# Statistics for Performance Engineers I: Descriptive Statistics and Visualization

The following is the accompanying notebook for my learning paper: "Statistics For Performance Engineers I: Descriptive Statistics and Visualization".

In [None]:
#r "nuget: Newtonsoft.Json"
#r "nuget: XPlot.Plotly"
#r "nuget: XPlot.Plotly.Interactive"
#r "nuget: BenchmarkDotNet"
#r "nuget: MathNet.Numerics"

using Newtonsoft.Json;
using XPlot.Plotly;
using System.IO;
using MathNet.Numerics;
using MathNet.Numerics.Distributions;
using MathNet.Numerics.Statistics;

Loading extensions from `XPlot.Plotly.Interactive.dll`

Configuring PowerShell Kernel for XPlot.Plotly integration.

Installed support for XPlot.Plotly.

## Why Should A Performance Engineer Learn About Statistics?

In [None]:
public class ErrorY
{
    public string type { get; set; }
    public List<double> array { get; set; }
    public bool visible { get; set; }
}

public class BenchmarkData 
{
    public List<DateTime> x { get; set; }
    public List<double> y { get; set; }
    public List<string> gitHashruntime { get; set; }
    public string name { get; set; }
    public ErrorY error_y { get; set; }
    public List<string> perfRepoHash { get; set; }
    public string visible { get; set; }
}

In [None]:
List<BenchmarkData> doubleMax = JsonConvert.DeserializeObject<List<BenchmarkData>>(File.ReadAllText(Path.Combine("./Data", "Double.Max_Windows10_x64.json")));
BenchmarkData benchmarkResults = doubleMax[0];

### 1. Comparing a Real World vs.
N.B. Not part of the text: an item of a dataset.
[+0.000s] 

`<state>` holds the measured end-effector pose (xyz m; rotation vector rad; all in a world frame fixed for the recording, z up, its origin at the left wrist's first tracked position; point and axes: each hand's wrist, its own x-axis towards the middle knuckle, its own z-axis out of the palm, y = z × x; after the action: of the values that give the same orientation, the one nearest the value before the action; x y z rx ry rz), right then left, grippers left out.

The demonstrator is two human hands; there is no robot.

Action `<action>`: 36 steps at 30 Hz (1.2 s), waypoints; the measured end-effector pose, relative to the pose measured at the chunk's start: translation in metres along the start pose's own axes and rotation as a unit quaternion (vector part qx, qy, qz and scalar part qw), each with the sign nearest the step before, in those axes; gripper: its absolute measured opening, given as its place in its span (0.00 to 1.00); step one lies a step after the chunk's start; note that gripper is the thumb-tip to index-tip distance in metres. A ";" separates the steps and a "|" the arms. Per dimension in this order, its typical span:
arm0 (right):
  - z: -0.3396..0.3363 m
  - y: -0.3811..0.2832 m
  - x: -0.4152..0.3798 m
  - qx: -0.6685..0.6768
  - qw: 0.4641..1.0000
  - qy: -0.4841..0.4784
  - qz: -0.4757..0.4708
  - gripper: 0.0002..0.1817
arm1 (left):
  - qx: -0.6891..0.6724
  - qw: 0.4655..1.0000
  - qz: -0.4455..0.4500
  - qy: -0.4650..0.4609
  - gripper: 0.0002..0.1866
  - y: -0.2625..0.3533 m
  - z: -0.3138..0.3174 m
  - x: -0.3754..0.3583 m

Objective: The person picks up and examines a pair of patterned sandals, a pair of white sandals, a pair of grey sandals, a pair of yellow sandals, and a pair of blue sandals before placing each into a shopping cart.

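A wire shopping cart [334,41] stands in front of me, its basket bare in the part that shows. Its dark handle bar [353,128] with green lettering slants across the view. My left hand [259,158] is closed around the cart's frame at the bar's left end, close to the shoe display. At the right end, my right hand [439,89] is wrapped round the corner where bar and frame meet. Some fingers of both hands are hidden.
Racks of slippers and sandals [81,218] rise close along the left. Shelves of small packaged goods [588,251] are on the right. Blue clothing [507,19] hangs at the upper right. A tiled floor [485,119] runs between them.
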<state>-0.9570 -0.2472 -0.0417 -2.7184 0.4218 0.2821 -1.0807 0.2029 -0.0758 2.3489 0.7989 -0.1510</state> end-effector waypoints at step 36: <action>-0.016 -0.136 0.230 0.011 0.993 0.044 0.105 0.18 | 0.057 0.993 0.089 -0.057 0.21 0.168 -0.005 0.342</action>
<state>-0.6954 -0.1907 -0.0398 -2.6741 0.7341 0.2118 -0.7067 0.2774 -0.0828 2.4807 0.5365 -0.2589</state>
Theoretical Distributions

In [None]:
List<double> y = benchmarkResults.y;
IEnumerable<double> normalizedY = y.Select(d => ( d - y.Average() ) / y.StandardDeviation() );

var layout = new Layout.Layout
{
    title = "Comparing A Real World Distribution with the Normal Distribution"
};

var doubleMaxHistogram = new XPlot.Plotly.Histogram
{
    x = normalizedY,
    name = "ZScore Normalized Benchmark: Double.Max" 
};

var normalHistogram = new XPlot.Plotly.Histogram
{
    x = Normal.Samples(mean: 0, stddev: 1).Take(1000),
    name = "Standard Normal Distribution"
};

Chart.Plot(new [] { doubleMaxHistogram, normalHistogram }, layout)

### 2. Knowing when you need more data, or if your experiment needs to be changed 

In [None]:
var lowSampleSizeNormalDistribution = Normal.Samples(mean: 0, stddev: 1).Take(10);

var layout = new Layout.Layout
{
    title = "Low Sample Size Normal Distribution (n = 10)"
};

var lowSampleSizeNormalHistogram = new XPlot.Plotly.Histogram
{
    x = lowSampleSizeNormalDistribution, 
};

Console.WriteLine($"Standard Error: {lowSampleSizeNormalDistribution.StandardDeviation() / Math.Sqrt(lowSampleSizeNormalDistribution.Count())}");
Chart.Plot(lowSampleSizeNormalHistogram, layout)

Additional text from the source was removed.